Dust that is now my dust was blown
Through the corridors of the
pyramids
Before the final stone was placed.
My blood has raced with the Amazon
And surged in the tides of the
Yellow Sea.
My bones were sketched when the
world was new
And etched on the ocean floor
Everything everywhere touches
me.
The smallest beetle is my affair,
And the oldest man, and the
youngest child.
When pink flamingos feed at dawn
In the shrinking marshes of
Bangladesh
I too am fed.
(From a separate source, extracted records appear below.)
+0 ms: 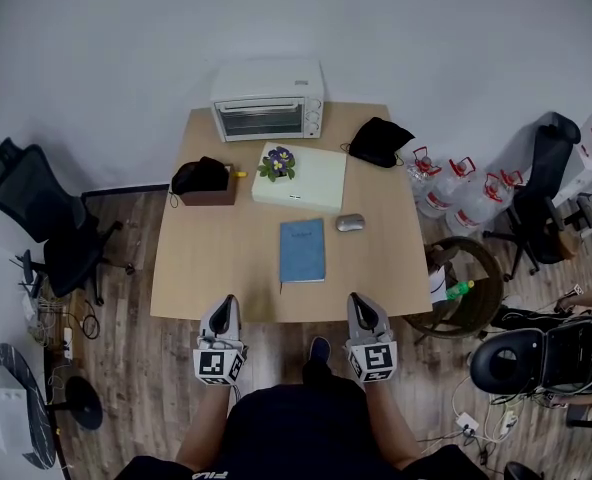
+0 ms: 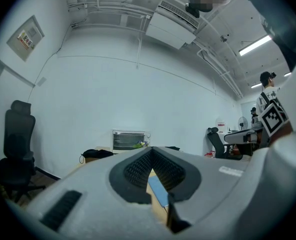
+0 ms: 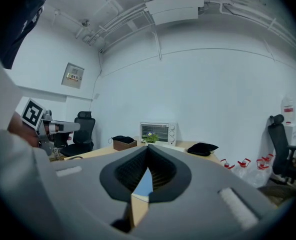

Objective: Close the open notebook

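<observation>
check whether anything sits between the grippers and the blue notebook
Nothing visible does. Only bare table lies between the left gripper, the right gripper and the blue notebook; the mouse sits past its far right corner.

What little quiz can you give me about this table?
1. True or false: the blue notebook lies open.
2. What small grey thing sits just past the notebook's far right corner?
3. Fill in: the left tool and the right tool both have their jaws ____.
Key: 1 false, it is closed; 2 the mouse; 3 shut.
</observation>
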The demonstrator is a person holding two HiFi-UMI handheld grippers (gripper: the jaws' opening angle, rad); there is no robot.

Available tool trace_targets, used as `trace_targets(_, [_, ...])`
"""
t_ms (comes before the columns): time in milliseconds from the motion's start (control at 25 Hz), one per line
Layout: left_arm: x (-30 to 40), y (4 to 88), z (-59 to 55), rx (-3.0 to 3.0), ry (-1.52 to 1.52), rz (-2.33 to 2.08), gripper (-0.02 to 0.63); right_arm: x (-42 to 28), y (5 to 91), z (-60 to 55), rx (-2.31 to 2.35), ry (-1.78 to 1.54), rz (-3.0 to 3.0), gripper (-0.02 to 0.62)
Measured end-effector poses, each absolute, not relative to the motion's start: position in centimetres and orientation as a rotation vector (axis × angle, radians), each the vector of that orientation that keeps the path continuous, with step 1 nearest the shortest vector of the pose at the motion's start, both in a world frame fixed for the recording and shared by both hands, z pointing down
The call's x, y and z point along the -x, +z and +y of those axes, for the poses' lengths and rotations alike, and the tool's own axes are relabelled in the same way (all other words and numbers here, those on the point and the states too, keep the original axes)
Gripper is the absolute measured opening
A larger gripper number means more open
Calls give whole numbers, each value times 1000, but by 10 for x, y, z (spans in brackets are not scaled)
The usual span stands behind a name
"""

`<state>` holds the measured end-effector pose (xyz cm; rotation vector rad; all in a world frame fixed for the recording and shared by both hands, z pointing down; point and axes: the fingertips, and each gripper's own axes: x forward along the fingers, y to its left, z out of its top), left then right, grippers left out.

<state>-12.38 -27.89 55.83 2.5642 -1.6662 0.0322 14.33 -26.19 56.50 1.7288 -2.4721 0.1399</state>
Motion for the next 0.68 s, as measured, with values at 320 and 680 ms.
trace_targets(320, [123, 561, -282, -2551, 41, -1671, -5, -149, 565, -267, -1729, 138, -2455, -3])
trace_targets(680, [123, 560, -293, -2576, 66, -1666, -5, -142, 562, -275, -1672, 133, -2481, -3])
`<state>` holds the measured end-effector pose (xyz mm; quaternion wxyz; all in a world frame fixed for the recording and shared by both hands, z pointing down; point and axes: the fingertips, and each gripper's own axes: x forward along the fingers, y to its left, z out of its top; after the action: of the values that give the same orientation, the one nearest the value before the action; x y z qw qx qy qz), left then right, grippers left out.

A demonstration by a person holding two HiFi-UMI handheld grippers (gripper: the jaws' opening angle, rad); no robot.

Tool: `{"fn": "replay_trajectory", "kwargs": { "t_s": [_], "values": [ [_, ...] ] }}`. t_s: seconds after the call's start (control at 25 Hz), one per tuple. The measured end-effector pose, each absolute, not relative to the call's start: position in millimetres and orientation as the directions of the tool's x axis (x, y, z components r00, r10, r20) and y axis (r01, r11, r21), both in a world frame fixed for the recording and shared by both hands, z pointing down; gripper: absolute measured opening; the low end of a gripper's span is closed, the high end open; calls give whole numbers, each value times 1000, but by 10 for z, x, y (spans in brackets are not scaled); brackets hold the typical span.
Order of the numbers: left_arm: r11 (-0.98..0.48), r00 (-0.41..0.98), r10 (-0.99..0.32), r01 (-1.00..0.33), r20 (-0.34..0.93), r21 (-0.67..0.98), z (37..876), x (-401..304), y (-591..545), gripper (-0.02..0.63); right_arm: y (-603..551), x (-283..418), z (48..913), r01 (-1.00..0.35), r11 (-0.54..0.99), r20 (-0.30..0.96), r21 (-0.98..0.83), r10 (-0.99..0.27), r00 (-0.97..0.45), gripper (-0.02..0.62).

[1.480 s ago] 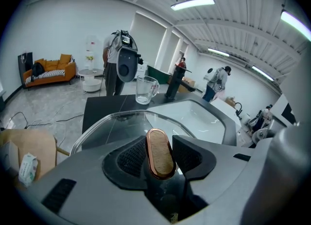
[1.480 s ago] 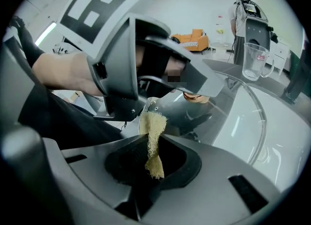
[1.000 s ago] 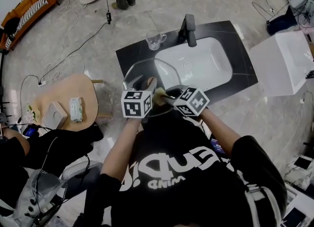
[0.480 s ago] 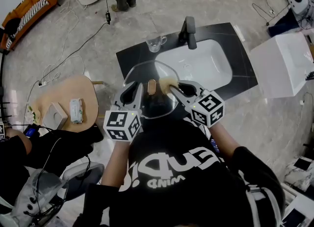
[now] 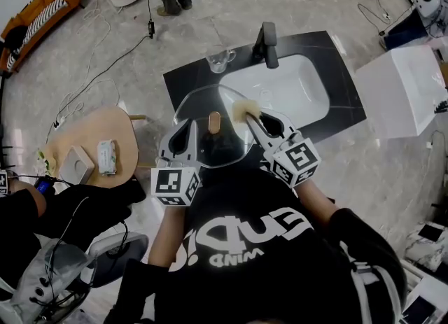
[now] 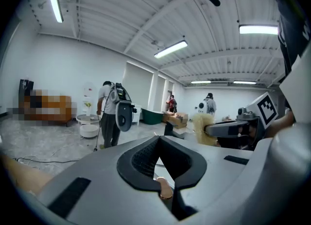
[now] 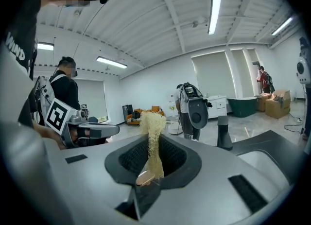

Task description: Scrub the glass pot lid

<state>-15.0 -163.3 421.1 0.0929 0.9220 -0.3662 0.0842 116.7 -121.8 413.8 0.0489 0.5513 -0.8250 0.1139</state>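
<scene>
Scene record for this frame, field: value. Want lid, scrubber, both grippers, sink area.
lid: round clear glass pot lid with wooden knob, raised over the counter's near edge
left gripper: jaws just closed, shut on the lid's rim
right gripper: shut on pale yellow fibre scrubber, by the lid's right edge; contact unclear
sink: white basin in black countertop, black faucet
other: clear glass mug left of the faucet
</scene>
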Motion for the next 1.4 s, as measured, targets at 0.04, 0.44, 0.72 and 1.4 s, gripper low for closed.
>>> {"fn": "replay_trajectory", "kwargs": {
  "t_s": [0.04, 0.44, 0.72, 1.4],
  "values": [
    [-709, 712, -669, -697, 212, 103, 4217, -167, -1646, 15, -1216, 1181, 4138, -923, 361, 198, -131, -903, -382, 46],
    [-684, 689, -698, -722, 195, 107, 4259, -215, -1690, 15, -1212, 1228, 4116, -939, 329, 169, -95, -925, -341, 46],
    [-679, 686, -697, -725, 208, 118, 4294, -211, -1681, 15, -1210, 1230, 4127, -941, 324, 171, -93, -926, -336, 46],
    [-665, 674, -703, -736, 227, 129, 4339, -252, -1689, 15, -1208, 1223, 4153, -945, 315, 189, -86, -926, -326, 46]
  ]
}}
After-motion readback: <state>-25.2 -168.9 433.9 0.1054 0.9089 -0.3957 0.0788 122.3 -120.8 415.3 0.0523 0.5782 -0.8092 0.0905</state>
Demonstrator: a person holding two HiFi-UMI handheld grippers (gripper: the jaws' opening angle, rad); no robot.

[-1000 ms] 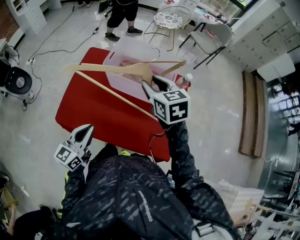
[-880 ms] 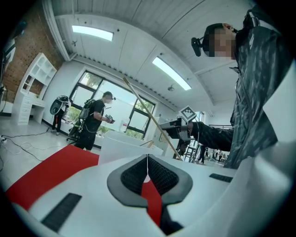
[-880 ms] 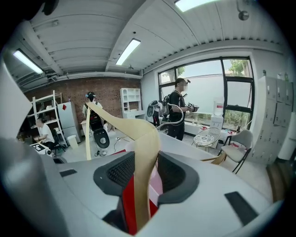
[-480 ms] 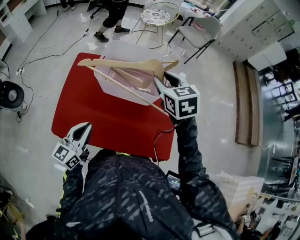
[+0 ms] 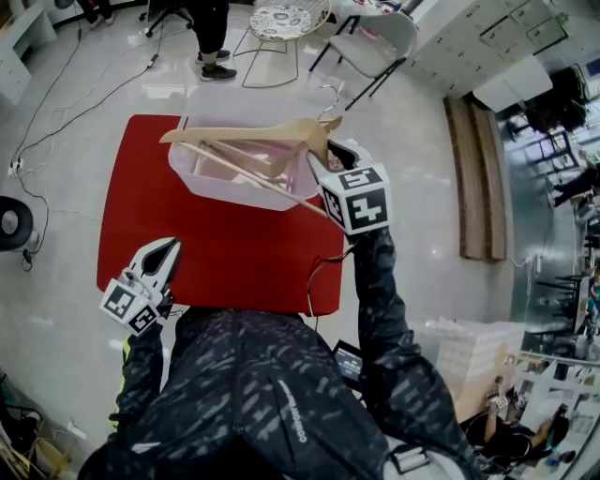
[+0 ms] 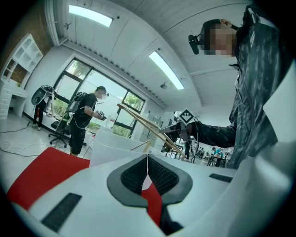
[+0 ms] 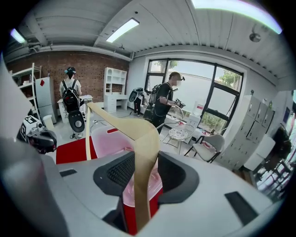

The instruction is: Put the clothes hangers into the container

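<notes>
A wooden clothes hanger (image 5: 246, 134) hangs tilted over the translucent container (image 5: 202, 183) at the far side of the red table (image 5: 225, 253). My right gripper (image 5: 323, 157) is shut on the hanger's shoulder near its metal hook (image 5: 328, 94). In the right gripper view the wooden arm (image 7: 144, 162) passes between the pads, above the container (image 7: 108, 139). More wood shows inside the container; I cannot tell what it is. My left gripper (image 5: 167, 249) is low at the table's near left edge, shut and empty (image 6: 148, 159). From there the hanger (image 6: 148, 125) shows above the container (image 6: 113, 146).
A person (image 5: 211, 33) stands beyond the table, near a round wire table (image 5: 281, 19) and a grey chair (image 5: 375, 47). Cables run across the floor at the left. A fan (image 5: 7, 225) stands at the left edge. A thin cable (image 5: 312, 281) hangs at the table's near right edge.
My right gripper has carried the hanger a little lower and closer over the container. The left gripper has kept its place by the table's near edge.
</notes>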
When the polar bear
Claws at the bullet in her flesh,
And her young ones crouch in the
growing chill,
I am not quite what I used to be,
I am less than I was before.
Just where I stand in the grand
design
Whatever the grand design may be,
I do not know and I cannot guess,
But I give and take with a careful
hand,
And I watch the world with an
anxious eye,
For I share in the life of all who
live
And the death of all who die.
---Vivian Smallwood
....while progress creeps in on little
cat feet.
An article that appeared today, Australia
Starts Hi-Tech Passport Check System
- BBC,
describes an Australian facial recognition system that is
being installed to check passengers. This
is going to seem to be just another little technical gizmo, but it's one of
those supporting technologies that leads on to higher level robotics.
Another article, Web
speech spec gets tongue-tied
- C/Net, deals with the standards required
to bring full-scale conversation to computers.
These steps are technical enhancements that will soon
be taken for granted, but little by little, they're leading to many of the
supporting technologies for higher and higher-level artificial intelligence.
Artificial "intelligences" still won't be anything more than facile
machines unless volition and sense of self awareness can be programmed into
them... a development I would be in no hurry to see happen. As long as computers
remain unaware and devoid of agendas, they will be inanimate and mindless,
however adept they might be at chess or speech recognition.
I believe that true inorganic intelligences, if they existed,
might also want to use other, mindless machines, such as computers and
thermostats the same way we use computers and thermostats.